São 4;30 da manhã de um domingo que promete ser ensolarado e quente.
             Por uma questão de trabalho, levantei-me ainda noite e com um sono digno de quem passou a noite em branco. Muitos pássaros já cantarolavam o início de um novo dia e o fim de uma noite, iluminada por uma Lua cheia, redondamente perfeita e descaradamente brilhante.
            Fazia tempo que esse limiar entre o fim de um e o começo de outro dia não era experimentado por mim.
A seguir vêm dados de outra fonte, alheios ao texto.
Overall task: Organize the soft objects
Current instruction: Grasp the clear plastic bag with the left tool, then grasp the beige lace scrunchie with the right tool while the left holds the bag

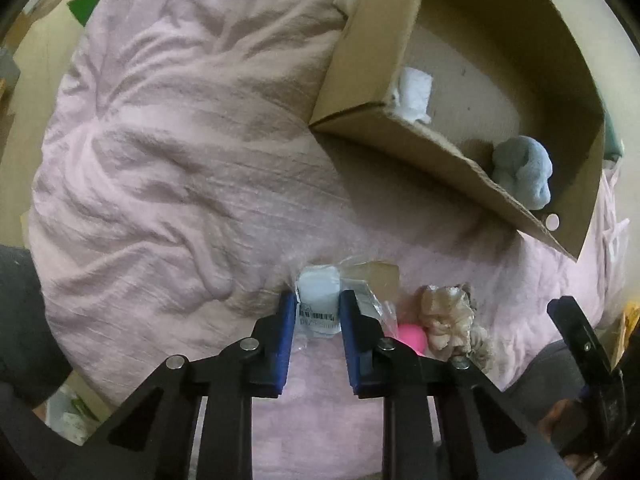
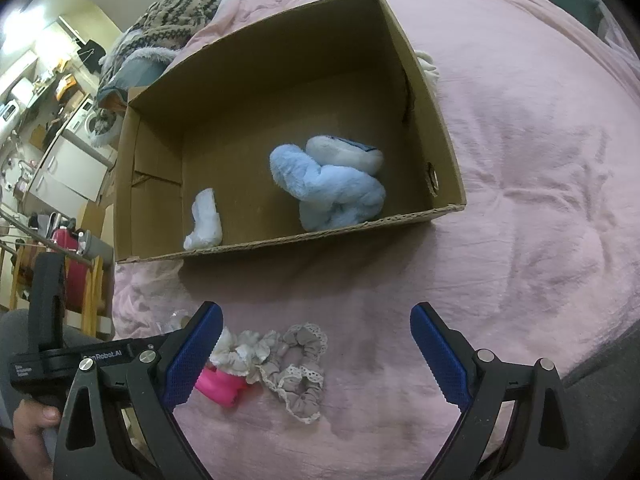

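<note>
So my left gripper (image 1: 318, 312) has its blue pads pressed in on both sides of a small white packet (image 1: 319, 300) in clear wrap with a barcode label, low in the middle of the left wrist frame. Looks like a proper pinch, though I can't tell if it's off the pink bedspread (image 1: 168, 152) yet.

The cardboard box (image 1: 400, 136) sits in the upper right of that view, so from the left tool the drop spot is forward and to the right. Its near wall runs diagonally, which I figure means lifting over that edge and swinging right. Inside already: a blue plush toy (image 2: 332, 184) near the front wall and a white wrapped bundle (image 2: 204, 220) at the lower left corner of the box floor.

My right gripper (image 2: 316, 356) is spread wide and holding nothing. Between its fingers, at the bottom of the right wrist view, lie the grey lace scrunchies (image 2: 288, 360) with a hot pink thing (image 2: 220, 388) tucked just beside the left finger. So the right tool is clearly the nearer one for those, with the box straight ahead of it.
</note>
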### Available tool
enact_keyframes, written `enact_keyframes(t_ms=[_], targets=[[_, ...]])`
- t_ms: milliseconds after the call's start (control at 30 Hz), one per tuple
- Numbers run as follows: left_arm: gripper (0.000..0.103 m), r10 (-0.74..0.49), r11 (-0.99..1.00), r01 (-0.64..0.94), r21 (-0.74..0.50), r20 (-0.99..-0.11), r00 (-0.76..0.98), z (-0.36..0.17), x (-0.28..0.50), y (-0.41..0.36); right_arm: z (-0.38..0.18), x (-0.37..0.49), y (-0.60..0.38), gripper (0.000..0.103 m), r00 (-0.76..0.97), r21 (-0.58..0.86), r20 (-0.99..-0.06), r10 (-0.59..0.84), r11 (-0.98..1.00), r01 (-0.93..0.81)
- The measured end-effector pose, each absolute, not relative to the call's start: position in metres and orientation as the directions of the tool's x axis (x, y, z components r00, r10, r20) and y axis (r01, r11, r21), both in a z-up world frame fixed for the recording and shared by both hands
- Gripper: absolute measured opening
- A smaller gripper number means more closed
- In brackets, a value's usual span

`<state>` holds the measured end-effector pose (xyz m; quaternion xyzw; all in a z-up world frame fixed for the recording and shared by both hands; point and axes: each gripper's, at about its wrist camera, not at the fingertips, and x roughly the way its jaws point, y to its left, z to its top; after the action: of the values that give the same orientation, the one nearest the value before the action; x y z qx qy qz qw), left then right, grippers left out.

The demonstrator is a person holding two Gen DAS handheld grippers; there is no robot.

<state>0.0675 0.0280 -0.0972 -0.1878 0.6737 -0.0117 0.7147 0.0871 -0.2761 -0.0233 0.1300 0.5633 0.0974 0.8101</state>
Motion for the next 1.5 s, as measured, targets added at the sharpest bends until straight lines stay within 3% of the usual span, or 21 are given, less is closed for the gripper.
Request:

A temperatura estava perfeita, a vontade era de estar nu e caminhar ao som dos poucos carros que começavam a percorrer as ruas, uns indo...outros voltando
            Nessa hora, em que um portal se fecha e outro se abre,  encanta-me pela beleza do fim de um período e o inimaginável novo que se inicia. Desdenho o dia para ficar com esse momento de transformação, de página virada, de sentir o velho que termina e do novo que ainda não se apresentou.
           O frisson dessa hora é dado pelas pessoas voltando às suas casas, algumas completamente narcotizadas por álcool, por alegria, ou quem sabe até por uma novo amor. Muitas histórias dessa noite serão contadas, outras veladamente escondidas para sempre.
           Nesse momento as pessoas têm pressa, como se fossem vampiros extasiados,  que necessitam chegar ao lar, ao ninho, antes dos primeiros raios de sol.
           Algumas se lançam em bares para saborear algo quente, café recém passado, um pãozinho ainda estalando, crocante, regado com manteiga e quem sabe até um pão de queijo. 
         Vi uma mulher jovem saindo de um carro, entortando o salto do sapato de tão embriagada. Um vestido preto, bem curto, mostrando as pernas torneadas que bambeiam a cada passo. Olho para o carro que a trouxe esperando ver o cavalheiro,  namorado, um homem enfim, porém minha surpresa termina em poucos segundos....a companheira era outra mulher, quem sabe uma amiga ou uma amante, isso não importa, pois com certeza a noite delas foi agitada.
           Aproveito esse momento tão especial e único para ir até a padaria e degustar junto com os desbravadores dessa noite de primavera, um delicioso café passado cinco minutos antes. 
            Jovens se abastecem de energia, como se isso para eles ainda fosse necessário, antes de descansar algumas horas, degustando croissants e suco de laranja. Outros estão do lado de fora esperando o  ônibus ou quem sabe uma alma caridosa que os leve até em casa.
           Um casal caminha, agarradinho, trocando beijos e certamente  juras de amor. Os passos deles parecem um ballet, uma sintonia perfeita que se percebe na aura de cada um deles. Morro de inveja, imagino-me como eles, caminhando abraçado com meu amor sem o menor pudor, sonhando com momentos mais íntimos.
           O portal se fecha...o novo dia já desponta com muita luz e calor. A  Lua ainda está lá, teimosa,  querendo disputar o brilho com o Sol que nem percebe a presença dela. A Lua sabe, como os cavaleiros e amazonas notívagas, que agora é a hora de descansar, de repor as energias, de se ocultar, pois outros portais ainda se abrirão. 
         Eu ainda não sei o que farei, provavelmente dormir algumas horas,  mas com certeza o ar fresco e o lusco-fusco desse fim de  madrugada me inspiraram a escrever estas poucas palavras.